== Records for processing
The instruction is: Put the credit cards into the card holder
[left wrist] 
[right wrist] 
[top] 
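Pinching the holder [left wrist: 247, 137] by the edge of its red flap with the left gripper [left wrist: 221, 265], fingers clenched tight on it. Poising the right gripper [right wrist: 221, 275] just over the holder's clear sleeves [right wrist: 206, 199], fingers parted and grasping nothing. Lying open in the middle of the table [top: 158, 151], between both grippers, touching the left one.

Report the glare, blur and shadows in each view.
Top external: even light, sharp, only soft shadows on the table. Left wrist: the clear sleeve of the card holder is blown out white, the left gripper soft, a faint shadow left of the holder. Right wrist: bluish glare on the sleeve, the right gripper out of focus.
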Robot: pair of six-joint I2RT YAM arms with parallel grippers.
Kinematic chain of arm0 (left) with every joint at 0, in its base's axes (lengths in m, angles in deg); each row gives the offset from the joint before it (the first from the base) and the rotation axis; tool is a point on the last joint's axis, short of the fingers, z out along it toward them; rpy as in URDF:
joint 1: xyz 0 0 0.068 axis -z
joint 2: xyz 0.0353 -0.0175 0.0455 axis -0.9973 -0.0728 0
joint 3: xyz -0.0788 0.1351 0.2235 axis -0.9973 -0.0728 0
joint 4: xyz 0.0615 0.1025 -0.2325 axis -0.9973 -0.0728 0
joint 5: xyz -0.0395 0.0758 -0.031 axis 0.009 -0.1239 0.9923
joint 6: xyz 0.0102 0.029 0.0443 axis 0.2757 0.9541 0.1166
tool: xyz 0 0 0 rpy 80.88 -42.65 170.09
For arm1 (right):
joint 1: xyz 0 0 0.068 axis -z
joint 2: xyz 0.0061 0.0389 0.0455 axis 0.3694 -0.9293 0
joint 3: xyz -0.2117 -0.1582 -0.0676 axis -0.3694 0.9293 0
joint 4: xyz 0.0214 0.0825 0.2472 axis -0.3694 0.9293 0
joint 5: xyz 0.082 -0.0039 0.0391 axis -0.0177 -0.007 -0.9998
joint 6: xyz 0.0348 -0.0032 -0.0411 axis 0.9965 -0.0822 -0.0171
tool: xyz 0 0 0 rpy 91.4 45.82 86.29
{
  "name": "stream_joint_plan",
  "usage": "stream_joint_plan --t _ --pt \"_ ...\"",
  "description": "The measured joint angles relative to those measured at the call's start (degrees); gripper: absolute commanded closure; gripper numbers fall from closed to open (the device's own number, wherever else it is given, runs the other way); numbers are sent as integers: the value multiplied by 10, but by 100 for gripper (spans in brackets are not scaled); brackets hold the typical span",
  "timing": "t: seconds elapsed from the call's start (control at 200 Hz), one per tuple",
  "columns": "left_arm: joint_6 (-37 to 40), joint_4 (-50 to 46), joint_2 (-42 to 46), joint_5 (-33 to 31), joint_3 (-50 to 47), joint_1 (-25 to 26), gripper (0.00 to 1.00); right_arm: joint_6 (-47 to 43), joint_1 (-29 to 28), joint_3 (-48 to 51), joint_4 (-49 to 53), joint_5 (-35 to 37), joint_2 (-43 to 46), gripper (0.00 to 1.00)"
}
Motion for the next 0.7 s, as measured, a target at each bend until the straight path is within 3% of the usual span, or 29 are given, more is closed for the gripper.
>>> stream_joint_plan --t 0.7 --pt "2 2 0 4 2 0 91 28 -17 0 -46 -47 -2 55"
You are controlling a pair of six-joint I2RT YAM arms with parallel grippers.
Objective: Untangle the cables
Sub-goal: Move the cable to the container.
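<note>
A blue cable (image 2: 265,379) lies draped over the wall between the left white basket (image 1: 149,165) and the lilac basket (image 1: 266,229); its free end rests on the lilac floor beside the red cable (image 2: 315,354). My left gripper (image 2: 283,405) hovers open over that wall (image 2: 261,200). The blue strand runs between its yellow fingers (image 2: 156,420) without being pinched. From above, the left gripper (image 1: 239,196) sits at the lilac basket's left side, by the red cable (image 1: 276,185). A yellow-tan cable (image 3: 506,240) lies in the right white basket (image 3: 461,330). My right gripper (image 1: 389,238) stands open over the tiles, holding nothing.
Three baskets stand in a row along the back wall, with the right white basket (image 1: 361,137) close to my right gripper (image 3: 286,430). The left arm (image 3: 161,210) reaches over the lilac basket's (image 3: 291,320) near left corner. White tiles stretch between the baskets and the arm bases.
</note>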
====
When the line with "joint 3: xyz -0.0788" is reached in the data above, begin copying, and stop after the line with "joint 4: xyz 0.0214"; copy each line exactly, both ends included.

joint 3: xyz -0.0788 0.1351 0.2235 axis -0.9973 -0.0728 0
joint 4: xyz 0.0615 0.1025 -0.2325 axis -0.9973 -0.0728 0
joint 5: xyz -0.0395 0.0758 -0.031 axis 0.009 -0.1239 0.9923
joint 6: xyz 0.0102 0.029 0.0443 axis 0.2757 0.9541 0.1166
tool: xyz 0 0 0 rpy 80.88 -42.65 170.09
For arm1 (right):
joint 1: xyz 0 0 0.068 axis -z
joint 2: xyz 0.0061 0.0389 0.0455 axis 0.3694 -0.9293 0
joint 3: xyz -0.2117 -0.1582 -0.0676 axis -0.3694 0.9293 0
joint 4: xyz 0.0214 0.0825 0.2472 axis -0.3694 0.9293 0

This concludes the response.